What to do: Using the listing below, print exactly everything from the line with "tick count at" down to the line with "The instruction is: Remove", both included, and nothing more.

Extracted information:
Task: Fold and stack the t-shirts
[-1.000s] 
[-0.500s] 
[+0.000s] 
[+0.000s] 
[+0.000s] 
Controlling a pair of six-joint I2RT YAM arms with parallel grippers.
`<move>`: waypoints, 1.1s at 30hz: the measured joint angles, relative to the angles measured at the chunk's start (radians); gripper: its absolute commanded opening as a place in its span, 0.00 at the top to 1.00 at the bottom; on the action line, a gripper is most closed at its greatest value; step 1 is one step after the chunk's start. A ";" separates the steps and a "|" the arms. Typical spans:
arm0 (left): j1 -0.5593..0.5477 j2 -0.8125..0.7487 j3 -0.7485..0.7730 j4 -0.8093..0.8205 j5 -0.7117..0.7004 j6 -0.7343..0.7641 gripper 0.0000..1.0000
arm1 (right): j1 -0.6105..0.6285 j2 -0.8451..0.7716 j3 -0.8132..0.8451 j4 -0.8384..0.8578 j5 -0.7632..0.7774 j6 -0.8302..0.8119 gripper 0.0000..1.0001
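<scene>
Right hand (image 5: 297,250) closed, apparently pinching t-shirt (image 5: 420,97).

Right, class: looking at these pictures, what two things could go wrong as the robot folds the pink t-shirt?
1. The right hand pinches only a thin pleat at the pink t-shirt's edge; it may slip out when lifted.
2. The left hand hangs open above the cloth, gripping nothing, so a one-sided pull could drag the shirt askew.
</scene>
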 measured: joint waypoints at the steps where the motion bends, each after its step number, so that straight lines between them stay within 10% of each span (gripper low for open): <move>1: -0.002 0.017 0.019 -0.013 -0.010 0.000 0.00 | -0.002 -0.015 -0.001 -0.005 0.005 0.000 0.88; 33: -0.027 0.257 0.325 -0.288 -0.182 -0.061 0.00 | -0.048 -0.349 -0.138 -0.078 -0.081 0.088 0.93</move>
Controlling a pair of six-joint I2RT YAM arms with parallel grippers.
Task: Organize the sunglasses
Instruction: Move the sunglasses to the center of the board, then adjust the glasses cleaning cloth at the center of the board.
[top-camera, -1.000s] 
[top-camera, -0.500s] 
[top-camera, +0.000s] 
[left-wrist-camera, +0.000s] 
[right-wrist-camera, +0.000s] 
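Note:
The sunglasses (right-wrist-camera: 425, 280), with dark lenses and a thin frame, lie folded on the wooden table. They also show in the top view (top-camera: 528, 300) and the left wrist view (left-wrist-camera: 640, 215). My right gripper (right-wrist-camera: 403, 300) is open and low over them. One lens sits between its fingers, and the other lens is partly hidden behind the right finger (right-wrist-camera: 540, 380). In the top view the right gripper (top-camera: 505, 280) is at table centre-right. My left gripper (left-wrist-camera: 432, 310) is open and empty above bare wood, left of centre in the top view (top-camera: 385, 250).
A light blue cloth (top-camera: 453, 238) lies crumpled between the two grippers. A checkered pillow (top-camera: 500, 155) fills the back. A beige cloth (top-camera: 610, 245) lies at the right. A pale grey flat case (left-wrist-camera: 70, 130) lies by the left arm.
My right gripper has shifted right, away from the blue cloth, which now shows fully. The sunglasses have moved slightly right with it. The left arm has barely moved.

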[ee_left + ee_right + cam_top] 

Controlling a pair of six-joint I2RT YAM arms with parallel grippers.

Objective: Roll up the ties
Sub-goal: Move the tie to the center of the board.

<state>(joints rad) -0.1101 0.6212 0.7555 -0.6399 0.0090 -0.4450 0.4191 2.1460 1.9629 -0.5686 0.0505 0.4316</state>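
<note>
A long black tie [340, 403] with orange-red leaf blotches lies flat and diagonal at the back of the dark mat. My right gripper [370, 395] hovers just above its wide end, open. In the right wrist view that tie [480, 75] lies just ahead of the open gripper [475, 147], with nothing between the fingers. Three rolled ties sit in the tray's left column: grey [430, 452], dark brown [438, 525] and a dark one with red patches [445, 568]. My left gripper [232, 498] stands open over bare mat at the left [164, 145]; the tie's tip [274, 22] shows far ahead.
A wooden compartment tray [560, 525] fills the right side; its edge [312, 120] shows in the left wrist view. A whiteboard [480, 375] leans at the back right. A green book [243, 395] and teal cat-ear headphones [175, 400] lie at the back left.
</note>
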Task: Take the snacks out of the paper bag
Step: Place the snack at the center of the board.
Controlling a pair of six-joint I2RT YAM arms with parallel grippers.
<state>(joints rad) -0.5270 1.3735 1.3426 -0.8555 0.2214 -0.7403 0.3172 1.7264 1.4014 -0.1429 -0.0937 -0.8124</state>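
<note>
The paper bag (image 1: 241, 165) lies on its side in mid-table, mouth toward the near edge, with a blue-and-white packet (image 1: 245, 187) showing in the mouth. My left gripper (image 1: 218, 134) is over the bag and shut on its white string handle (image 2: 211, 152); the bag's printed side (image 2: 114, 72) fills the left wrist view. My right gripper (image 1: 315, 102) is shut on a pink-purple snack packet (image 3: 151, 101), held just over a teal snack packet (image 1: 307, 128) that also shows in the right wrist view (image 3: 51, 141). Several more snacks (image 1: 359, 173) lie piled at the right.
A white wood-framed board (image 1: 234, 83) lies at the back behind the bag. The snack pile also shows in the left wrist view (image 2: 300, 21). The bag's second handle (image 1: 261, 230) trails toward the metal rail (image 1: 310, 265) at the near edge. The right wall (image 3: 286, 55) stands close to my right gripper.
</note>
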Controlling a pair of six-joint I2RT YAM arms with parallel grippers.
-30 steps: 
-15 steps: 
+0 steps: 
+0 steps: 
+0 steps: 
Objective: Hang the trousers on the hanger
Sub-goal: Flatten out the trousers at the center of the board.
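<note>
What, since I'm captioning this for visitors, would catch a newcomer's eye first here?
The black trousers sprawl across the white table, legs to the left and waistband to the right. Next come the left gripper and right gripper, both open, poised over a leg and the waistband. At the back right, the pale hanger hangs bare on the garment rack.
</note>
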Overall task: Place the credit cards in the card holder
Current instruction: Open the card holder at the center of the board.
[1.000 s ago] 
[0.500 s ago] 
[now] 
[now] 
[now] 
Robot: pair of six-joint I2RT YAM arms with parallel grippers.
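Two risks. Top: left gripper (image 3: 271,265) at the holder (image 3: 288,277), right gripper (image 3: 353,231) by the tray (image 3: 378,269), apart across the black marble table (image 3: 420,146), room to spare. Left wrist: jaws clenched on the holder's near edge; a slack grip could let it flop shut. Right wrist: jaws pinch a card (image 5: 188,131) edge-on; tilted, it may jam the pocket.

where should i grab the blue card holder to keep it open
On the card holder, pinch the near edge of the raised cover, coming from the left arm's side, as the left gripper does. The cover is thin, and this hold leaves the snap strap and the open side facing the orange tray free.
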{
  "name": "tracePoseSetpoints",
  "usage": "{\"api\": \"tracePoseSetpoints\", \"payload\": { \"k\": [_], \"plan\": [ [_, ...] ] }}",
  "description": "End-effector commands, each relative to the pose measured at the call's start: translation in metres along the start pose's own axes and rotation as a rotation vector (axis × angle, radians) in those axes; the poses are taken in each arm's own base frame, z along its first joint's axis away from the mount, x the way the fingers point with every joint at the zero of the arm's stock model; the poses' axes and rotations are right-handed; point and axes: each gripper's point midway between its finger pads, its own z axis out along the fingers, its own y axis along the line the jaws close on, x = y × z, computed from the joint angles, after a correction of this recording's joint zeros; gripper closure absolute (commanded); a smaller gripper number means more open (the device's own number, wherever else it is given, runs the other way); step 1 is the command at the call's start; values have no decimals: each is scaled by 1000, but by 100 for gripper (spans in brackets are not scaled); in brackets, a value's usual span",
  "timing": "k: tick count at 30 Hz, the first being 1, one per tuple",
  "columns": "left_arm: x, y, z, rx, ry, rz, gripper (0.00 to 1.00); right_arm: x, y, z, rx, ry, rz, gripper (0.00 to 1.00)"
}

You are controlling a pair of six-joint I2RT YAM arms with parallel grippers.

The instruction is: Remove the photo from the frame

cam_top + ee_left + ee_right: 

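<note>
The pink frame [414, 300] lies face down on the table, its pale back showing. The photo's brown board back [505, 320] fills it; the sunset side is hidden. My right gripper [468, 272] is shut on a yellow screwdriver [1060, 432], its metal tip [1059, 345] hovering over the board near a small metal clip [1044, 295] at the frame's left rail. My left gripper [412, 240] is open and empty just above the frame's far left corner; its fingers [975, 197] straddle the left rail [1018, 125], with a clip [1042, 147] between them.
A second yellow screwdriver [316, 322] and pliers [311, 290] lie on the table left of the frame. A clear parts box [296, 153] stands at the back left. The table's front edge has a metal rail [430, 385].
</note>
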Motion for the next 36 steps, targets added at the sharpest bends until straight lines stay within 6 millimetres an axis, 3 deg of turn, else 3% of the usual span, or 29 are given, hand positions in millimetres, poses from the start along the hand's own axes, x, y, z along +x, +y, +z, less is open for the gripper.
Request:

Output:
  "timing": "k: tick count at 30 Hz, the first being 1, one per tuple",
  "columns": "left_arm: x, y, z, rx, ry, rz, gripper (0.00 to 1.00); right_arm: x, y, z, rx, ry, rz, gripper (0.00 to 1.00)"
}

You are controlling a pair of six-joint I2RT YAM arms with parallel grippers.

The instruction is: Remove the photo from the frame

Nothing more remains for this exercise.